Task brief:
Among the records that follow, find the line with "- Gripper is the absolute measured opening" and the line with "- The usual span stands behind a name". Set down those lines and all lines between them exactly, without adding anything.

Stored records:
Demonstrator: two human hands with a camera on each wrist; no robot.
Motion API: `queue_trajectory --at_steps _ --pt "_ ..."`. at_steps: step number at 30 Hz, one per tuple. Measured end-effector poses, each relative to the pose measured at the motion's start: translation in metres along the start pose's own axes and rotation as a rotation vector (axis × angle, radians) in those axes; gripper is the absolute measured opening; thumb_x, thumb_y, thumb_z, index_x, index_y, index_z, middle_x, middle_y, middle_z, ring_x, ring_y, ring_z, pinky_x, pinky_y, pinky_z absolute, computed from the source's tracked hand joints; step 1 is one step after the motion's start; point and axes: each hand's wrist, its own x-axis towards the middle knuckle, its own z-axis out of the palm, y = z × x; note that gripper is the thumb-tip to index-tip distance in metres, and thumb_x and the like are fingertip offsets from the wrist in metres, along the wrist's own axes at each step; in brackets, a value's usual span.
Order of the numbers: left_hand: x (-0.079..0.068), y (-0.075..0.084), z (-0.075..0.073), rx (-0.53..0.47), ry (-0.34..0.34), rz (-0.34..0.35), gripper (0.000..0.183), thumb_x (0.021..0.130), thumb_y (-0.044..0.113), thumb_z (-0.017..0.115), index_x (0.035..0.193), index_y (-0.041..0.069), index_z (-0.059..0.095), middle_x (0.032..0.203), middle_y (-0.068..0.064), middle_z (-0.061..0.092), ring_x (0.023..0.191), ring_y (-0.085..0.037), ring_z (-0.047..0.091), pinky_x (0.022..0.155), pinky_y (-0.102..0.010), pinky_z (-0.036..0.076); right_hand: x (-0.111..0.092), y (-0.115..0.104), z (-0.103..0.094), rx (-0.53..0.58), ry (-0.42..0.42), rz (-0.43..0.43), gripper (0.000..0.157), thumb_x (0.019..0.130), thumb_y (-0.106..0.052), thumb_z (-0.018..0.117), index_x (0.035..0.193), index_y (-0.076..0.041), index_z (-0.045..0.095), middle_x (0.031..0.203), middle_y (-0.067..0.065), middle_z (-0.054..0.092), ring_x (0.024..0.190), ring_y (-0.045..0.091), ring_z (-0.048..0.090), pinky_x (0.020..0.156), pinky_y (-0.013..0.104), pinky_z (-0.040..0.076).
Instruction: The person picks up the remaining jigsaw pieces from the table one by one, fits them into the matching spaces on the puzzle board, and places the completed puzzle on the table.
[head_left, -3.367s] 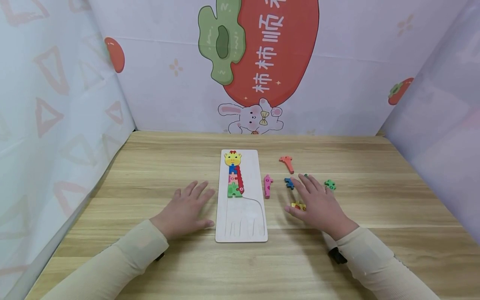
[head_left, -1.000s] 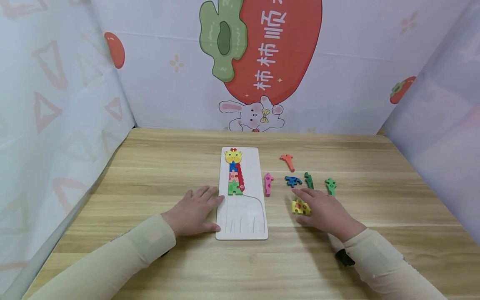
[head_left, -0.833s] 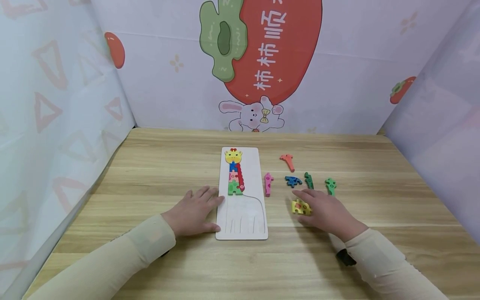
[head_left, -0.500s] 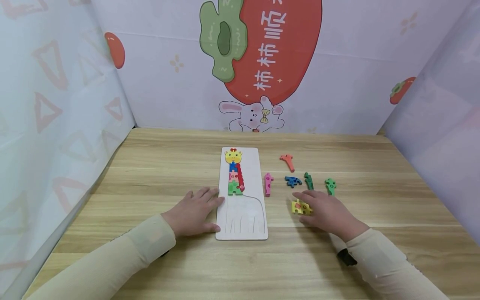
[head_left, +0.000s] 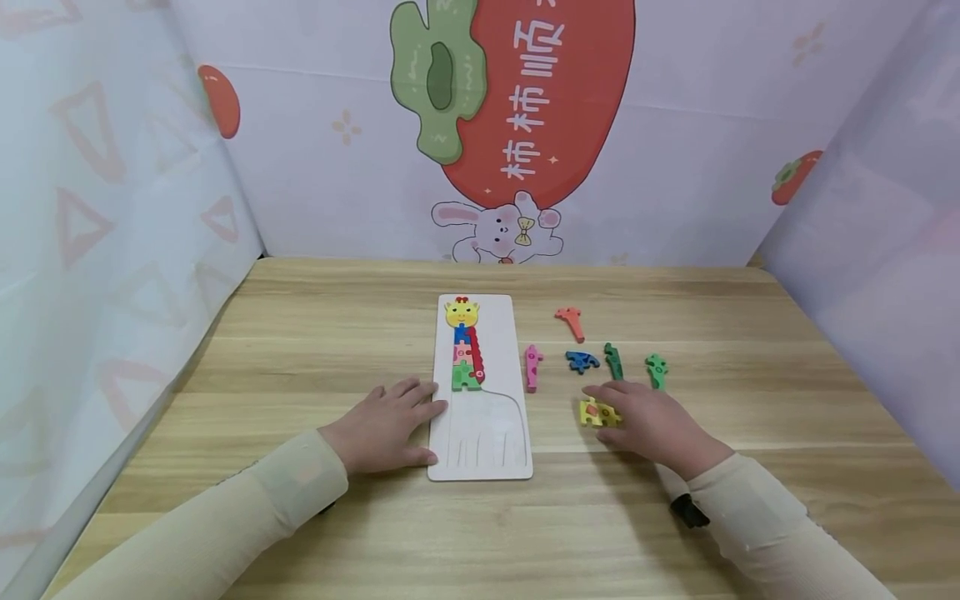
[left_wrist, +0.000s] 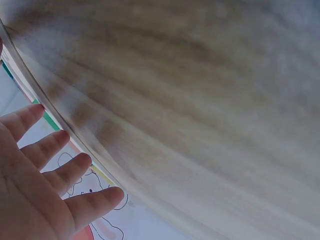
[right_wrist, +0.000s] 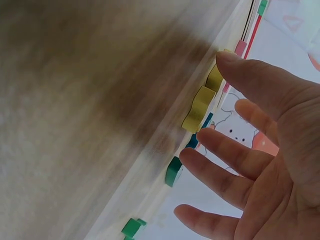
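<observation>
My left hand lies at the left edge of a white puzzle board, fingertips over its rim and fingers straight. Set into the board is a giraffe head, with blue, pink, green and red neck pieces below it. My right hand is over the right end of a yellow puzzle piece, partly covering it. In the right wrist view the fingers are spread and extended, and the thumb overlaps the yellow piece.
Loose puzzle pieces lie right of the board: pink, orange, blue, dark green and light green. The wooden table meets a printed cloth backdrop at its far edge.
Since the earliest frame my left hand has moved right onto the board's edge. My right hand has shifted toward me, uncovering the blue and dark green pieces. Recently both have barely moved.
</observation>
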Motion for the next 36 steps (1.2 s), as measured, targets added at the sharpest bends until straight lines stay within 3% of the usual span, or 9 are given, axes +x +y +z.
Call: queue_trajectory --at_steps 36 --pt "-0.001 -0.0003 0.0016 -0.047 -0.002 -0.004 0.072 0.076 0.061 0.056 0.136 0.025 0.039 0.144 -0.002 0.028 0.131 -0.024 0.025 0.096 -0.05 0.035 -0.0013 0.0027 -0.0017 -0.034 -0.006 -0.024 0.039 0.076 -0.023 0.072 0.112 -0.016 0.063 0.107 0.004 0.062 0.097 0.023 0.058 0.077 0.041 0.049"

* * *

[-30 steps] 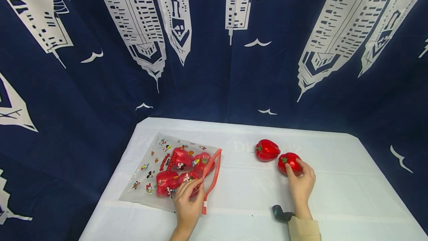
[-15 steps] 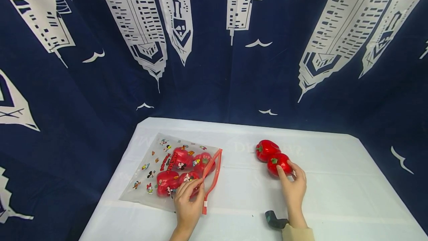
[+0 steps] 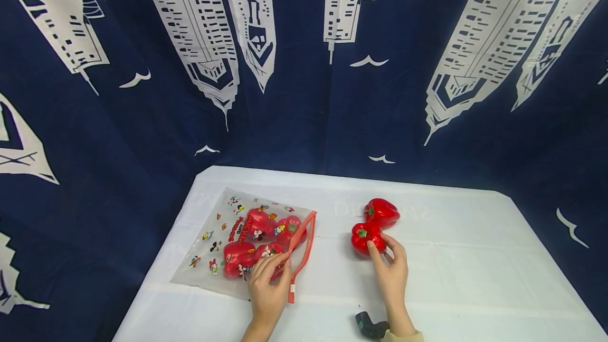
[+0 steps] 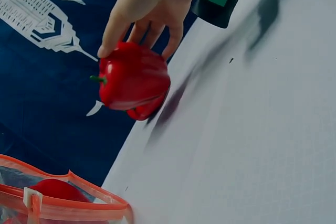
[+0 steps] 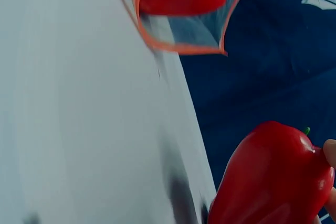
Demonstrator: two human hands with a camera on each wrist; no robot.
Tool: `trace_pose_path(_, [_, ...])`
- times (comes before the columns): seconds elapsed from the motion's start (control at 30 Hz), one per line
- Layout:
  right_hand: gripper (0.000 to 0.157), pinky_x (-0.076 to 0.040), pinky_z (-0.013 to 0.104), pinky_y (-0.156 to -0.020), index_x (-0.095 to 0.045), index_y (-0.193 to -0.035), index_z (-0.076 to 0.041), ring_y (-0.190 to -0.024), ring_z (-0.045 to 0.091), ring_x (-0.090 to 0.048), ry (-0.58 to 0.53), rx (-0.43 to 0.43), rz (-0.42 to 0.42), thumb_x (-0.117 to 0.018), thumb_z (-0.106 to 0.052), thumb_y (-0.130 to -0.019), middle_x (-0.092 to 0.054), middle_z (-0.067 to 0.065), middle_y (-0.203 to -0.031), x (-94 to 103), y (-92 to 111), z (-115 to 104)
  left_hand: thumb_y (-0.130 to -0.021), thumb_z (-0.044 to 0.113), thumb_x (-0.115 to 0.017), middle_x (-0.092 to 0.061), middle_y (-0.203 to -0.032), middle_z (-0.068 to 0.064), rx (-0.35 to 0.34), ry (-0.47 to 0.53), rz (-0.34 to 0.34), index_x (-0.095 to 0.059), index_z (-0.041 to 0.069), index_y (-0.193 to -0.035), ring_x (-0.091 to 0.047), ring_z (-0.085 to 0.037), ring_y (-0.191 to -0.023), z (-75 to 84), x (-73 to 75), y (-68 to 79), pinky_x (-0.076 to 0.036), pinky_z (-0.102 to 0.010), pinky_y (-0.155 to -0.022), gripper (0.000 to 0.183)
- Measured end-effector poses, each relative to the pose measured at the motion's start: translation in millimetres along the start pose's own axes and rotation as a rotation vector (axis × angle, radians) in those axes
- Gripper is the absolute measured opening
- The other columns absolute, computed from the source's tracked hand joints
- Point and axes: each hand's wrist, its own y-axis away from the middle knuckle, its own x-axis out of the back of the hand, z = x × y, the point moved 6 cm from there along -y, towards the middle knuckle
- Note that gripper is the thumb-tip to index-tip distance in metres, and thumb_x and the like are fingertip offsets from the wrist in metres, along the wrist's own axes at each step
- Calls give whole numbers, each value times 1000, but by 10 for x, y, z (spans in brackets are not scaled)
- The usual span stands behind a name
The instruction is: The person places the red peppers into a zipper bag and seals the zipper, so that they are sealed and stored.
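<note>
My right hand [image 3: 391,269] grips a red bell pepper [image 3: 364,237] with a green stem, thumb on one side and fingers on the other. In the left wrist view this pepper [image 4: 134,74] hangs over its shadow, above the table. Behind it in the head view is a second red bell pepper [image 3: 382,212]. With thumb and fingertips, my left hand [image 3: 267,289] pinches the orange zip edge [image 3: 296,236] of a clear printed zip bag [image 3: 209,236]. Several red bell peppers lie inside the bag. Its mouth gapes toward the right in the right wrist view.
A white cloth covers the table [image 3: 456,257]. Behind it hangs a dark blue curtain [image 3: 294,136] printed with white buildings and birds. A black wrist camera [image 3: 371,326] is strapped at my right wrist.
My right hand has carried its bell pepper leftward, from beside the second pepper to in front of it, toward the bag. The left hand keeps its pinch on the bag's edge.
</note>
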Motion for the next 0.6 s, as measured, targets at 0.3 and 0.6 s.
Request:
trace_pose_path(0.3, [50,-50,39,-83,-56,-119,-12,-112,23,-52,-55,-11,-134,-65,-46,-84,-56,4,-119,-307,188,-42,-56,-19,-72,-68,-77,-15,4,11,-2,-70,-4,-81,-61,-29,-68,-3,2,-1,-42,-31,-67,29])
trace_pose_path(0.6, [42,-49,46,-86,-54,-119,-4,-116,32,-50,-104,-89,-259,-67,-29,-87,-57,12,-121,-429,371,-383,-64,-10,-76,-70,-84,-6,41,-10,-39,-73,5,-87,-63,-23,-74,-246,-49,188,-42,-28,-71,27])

Expected answer:
- Gripper is the absolute measured opening
- The other columns absolute, computed from the source's tracked hand joints
- Point and axes: each hand's wrist, its own y-axis away from the middle knuckle, its own x-axis out of the back of the hand, z = x × y, the point moved 6 cm from there along -y, towards the middle knuckle
- Note that gripper is the thumb-tip to index-tip distance in metres, and thumb_x and the like are fingertip offsets from the wrist in metres, along the wrist's own axes at each step
- Calls give whole numbers, each value times 1000, but by 10 for x, y, z (spans in brackets are not scaled)
- The usual span stands behind a name

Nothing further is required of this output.